Around 1888 to 1889, a group of Methodist ministers began monthly services in the homes of Mr. and Mrs. John L. Hoffman and Mr. and Mrs.Wilhelm Schmale in the Western Washington County community of West Union. The first minister on record to have officially organized a congregation in the Hoffman home was Rev. Abraham Hager of the Milwaukie area. Rev. R.H. Luecke continued the services during the 1890s; and the attendance apparently grew, because the congregation needed to move from the Hoffman home to the Schultz Church, a Free Methodist church, that was located across the street.
In the years of 1893 to 1896, attendance increased dramatically under the ministry of Rev. J.W. Beckley. It became clear that the growing congregation — officially incorporated on March 25, 1895 as German Methodist Episcopal Church — needed its own building; and so land was purchased from Mr. John Rothschberger; and the construction began on the church structure that still stands today.

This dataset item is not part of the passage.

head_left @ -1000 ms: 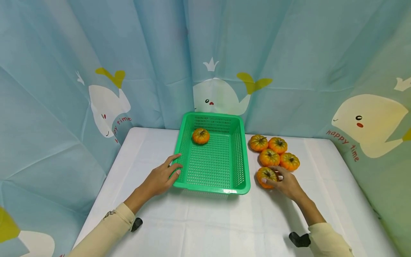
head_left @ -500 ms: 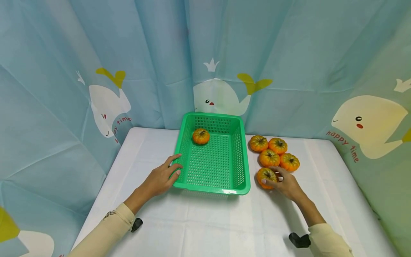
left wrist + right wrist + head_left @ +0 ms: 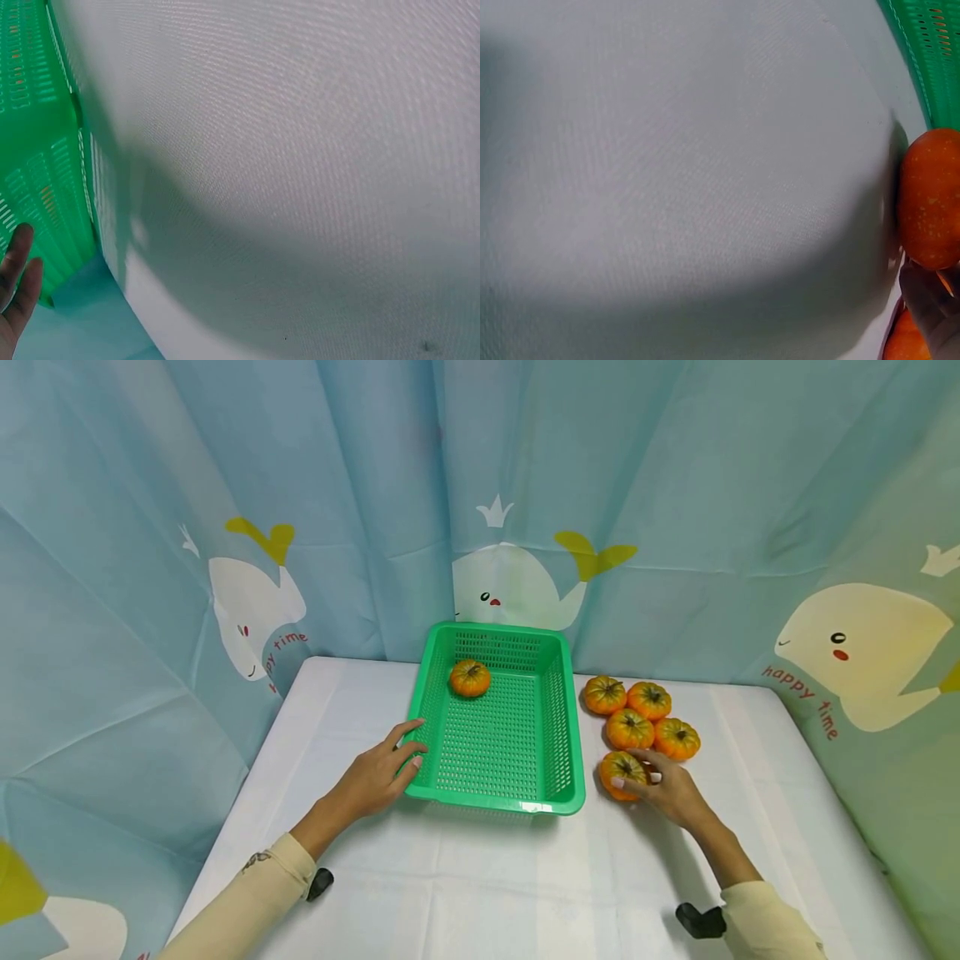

The construction of the building itself was a testimony to the brave, rugged pioneering character of the people in this German, Swiss and Russian immigrant community — as well as to their devotion to the Lord they sought to worship in it. Most of the members of the church had little or no income; and the area they sought to establish their church in was still mostly backwoods country. To raise what funds they could for the building project, they hauled eggs, potatoes, butter, cheese or gallons of milk on their own backs to sell at the neighboring communities. And then, they labored long hours falling dense forests, slashing tangled brush, and grubbing deeply-rooted stumps — mostly by hand. Material advancement was a secondary matter to them. They wanted, first and foremost, a church home in which to worship Jesus Christ; and they willingly sacrificed whatever resources they had, and contributed whatever labor was necessary, to build it in His name.
The church’s services were held in German until the late 1920s. When the German Methodists became affiliated with the English Conference in the 1930s, the services became conducted, permanently and exclusively, in English.
By 1948, the church was no longer a pioneer church in an immigrant settlement. It had become a small but attractive congregation in a thriving farming community, situated a short distance from a major west-coast city. In that year, its pastor, Rev. Roy Starkey, led the church in adding a basement and a parsonage to its complex — along with the “modern” innovation of plumbing. In 1960, the church purchased the building and grounds from the Oregon Conference of the Methodist Church, and adopted the name Bethany Community Church. It has remained an independent congregation since then, adopting the name Bethany Bible Church in the 1970s. It celebrated its 100th year on May 21, 1995.
That original band of believers might have been surprised to see all the changes around the church today. Back then, they used hand-powered tools and saws to clear land that now buzzes bangs with the construction of modern residential communities. And they used horse-drawn wagons to laboriously drag the building’s lumber up roads that are now traveled in mere minutes by mini-vans and bicyclists.
But there’s one thing they wouldn’t have been surprised to see in this rapidly changing community — the church building still standing in the same spot over 100 years later. Nor would they have been surprised to still hear the same eternal, life-changing message being proclaimed that first motivated them. They would have fully expected to see such things, because the same Lord Jesus Christ whose love first inspired them is just as active today as then; and because the same message of salvation through faith in Him that they proclaimed is just as relevant and life-changing in our world as it was in theirs.